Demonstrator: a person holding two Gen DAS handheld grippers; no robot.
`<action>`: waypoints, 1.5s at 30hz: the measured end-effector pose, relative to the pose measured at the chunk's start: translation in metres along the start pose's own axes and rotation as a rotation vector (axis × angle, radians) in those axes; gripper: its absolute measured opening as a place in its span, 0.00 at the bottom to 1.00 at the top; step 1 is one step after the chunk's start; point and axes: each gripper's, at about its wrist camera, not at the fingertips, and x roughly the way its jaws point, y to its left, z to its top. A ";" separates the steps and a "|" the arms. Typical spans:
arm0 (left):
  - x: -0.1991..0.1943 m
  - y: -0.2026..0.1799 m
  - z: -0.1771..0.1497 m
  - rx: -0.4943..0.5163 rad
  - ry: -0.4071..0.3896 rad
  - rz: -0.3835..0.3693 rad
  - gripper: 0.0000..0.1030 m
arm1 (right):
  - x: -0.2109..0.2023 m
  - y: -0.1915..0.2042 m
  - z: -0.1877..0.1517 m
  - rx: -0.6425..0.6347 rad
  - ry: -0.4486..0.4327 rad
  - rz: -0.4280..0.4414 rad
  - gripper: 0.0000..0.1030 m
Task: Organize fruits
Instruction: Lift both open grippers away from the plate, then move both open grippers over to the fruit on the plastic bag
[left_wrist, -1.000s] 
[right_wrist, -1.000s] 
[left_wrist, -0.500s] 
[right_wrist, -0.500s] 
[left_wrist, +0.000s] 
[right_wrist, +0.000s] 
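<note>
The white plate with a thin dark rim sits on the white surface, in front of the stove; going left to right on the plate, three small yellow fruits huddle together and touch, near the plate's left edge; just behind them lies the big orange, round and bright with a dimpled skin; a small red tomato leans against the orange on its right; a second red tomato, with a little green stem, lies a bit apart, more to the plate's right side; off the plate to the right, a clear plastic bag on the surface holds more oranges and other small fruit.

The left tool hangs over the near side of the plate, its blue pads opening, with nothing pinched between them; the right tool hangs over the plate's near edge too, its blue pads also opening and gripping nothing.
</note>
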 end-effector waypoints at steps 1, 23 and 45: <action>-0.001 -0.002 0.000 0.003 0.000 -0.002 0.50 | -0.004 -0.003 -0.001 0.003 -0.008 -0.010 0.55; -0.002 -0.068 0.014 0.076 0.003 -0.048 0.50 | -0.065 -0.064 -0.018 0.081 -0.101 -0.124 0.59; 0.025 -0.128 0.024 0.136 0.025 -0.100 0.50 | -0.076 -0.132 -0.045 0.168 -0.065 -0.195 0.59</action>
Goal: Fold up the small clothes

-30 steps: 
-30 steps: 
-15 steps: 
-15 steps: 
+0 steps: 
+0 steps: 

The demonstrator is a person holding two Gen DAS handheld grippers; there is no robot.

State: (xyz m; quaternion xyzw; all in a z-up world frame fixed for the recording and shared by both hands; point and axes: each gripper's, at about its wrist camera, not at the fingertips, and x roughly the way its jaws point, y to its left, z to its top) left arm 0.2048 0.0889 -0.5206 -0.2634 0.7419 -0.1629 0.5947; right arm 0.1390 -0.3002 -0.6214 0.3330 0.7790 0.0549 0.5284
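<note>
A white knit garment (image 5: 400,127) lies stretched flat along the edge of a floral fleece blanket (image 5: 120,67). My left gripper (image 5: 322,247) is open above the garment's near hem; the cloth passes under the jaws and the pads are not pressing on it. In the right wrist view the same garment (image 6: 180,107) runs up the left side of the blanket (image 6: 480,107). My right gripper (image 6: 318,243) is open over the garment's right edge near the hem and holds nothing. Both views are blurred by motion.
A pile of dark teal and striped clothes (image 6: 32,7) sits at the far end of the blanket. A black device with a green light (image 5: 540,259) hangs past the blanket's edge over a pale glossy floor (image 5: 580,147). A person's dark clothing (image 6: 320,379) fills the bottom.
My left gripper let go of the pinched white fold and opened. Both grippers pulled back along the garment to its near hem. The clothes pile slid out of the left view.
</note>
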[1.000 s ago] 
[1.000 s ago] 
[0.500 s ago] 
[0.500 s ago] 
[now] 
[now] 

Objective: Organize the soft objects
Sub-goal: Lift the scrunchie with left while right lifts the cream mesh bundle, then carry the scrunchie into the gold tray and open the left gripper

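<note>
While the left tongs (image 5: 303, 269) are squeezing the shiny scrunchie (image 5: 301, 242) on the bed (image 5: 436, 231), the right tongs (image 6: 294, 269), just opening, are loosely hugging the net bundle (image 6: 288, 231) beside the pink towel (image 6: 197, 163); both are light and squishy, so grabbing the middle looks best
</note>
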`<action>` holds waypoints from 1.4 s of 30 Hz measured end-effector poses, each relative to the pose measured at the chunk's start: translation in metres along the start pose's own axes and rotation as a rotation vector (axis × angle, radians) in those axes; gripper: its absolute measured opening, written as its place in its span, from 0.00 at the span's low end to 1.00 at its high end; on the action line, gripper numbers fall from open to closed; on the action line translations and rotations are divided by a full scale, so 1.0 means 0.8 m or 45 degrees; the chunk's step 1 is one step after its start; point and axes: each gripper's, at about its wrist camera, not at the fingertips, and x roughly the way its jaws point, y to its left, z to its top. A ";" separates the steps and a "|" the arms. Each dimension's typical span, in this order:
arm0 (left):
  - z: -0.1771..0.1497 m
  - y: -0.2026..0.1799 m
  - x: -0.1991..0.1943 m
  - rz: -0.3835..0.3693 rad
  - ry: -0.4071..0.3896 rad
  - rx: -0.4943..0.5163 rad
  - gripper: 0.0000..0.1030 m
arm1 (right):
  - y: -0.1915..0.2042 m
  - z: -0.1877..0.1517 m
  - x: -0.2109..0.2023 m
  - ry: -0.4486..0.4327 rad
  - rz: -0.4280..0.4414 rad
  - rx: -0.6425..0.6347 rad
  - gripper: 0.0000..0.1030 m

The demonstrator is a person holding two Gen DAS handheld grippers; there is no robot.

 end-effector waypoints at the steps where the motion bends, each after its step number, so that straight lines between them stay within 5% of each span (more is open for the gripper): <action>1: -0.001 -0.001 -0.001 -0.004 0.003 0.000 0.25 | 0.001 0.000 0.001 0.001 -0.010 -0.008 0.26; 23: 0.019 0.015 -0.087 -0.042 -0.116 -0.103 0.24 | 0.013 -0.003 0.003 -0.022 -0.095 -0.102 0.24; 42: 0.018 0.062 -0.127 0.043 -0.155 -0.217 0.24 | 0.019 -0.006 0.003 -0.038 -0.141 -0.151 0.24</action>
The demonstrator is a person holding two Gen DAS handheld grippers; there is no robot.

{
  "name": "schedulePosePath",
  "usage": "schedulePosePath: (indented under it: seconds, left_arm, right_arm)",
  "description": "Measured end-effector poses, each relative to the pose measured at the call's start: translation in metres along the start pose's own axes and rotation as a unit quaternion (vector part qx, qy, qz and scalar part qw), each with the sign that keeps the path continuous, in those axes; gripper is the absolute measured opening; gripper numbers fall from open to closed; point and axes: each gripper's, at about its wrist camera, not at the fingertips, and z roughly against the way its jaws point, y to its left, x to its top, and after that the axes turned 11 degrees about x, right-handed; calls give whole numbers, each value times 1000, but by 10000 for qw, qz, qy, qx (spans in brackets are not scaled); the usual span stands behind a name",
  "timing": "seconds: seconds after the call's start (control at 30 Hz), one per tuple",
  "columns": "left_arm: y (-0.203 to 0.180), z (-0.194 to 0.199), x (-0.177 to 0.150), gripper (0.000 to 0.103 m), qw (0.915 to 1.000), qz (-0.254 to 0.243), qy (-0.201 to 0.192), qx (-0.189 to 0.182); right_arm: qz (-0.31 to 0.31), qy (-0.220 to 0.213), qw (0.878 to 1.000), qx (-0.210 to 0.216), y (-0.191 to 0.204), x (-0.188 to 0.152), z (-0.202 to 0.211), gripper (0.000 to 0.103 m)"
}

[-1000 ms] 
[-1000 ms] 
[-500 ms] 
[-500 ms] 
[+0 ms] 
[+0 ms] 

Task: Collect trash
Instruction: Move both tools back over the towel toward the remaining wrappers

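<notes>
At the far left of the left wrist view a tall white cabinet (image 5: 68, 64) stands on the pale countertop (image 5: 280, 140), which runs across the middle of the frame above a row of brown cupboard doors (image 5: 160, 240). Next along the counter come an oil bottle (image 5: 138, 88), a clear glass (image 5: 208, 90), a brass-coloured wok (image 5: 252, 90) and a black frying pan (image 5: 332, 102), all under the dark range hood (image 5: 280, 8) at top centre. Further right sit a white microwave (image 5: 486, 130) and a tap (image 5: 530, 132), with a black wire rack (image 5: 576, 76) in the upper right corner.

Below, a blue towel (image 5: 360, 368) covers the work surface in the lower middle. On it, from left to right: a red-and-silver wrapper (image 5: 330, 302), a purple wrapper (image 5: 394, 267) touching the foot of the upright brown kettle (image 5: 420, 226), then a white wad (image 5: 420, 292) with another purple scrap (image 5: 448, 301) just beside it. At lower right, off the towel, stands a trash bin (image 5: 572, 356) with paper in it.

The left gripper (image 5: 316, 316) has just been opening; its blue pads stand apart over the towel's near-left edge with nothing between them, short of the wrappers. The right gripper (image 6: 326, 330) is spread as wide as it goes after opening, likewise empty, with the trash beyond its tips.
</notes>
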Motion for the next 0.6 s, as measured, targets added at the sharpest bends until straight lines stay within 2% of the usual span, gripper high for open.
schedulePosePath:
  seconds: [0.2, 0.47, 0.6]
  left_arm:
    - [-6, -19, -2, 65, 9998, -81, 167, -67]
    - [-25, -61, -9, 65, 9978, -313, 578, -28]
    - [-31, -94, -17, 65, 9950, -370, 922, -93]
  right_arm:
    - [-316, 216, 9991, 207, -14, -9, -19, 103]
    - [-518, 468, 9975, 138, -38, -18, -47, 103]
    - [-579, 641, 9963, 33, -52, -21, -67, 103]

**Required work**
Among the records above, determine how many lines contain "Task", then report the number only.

**Written answer**
2